• [WHAT IS EXPECTED] An exact restatement of the entire listing is needed, excluding all images.

• [DATA BELOW]
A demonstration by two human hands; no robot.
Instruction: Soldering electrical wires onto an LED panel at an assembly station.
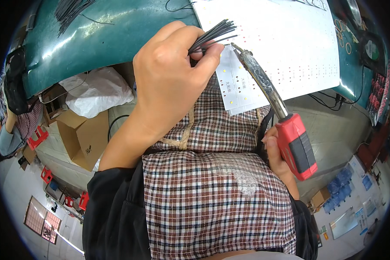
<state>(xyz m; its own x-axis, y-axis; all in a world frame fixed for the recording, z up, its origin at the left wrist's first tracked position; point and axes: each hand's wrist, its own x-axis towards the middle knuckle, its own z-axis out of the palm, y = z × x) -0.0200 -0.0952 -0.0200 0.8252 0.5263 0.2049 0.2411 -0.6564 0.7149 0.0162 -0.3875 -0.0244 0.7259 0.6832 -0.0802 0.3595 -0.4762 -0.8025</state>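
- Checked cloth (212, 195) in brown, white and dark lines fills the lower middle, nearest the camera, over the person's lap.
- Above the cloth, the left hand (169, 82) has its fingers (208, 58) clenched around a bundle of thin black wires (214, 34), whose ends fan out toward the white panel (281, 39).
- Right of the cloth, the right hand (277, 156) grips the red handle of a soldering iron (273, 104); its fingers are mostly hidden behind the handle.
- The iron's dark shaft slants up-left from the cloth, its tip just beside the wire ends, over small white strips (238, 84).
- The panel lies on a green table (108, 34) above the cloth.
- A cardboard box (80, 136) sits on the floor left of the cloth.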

• [SOLUTION TO THE PROBLEM]
A demonstration by two human hands; no robot.
Instruction: Soldering electrical wires onto an LED panel at an assembly station.
<state>(xyz m; its own x-axis, y-axis; all in a world frame fixed for the recording, z up, its origin at the left wrist's first tracked position; point and axes: each hand's wrist, its own x-axis towards the middle knuckle, its own z-axis out of the palm, y = z × x) -0.0200 -0.0952 -0.0200 0.8252 0.5263 0.2049 0.2411 -0.6564 0.7149 0.0162 -0.3875 -0.0244 0.7259 0.6832 -0.0802 0.3595 -0.4762 -0.8025</state>
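- Checked cloth (212, 195) in brown, white and dark lines fills the lower middle, nearest the camera, over the person's lap.
- Above the cloth, the left hand (169, 82) has its fingers (208, 58) clenched around a bundle of thin black wires (214, 34), whose ends fan out toward the white panel (281, 39).
- Right of the cloth, the right hand (277, 156) grips the red handle of a soldering iron (273, 104); its fingers are mostly hidden behind the handle.
- The iron's dark shaft slants up-left from the cloth, its tip just beside the wire ends, over small white strips (238, 84).
- The panel lies on a green table (108, 34) above the cloth.
- A cardboard box (80, 136) sits on the floor left of the cloth.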

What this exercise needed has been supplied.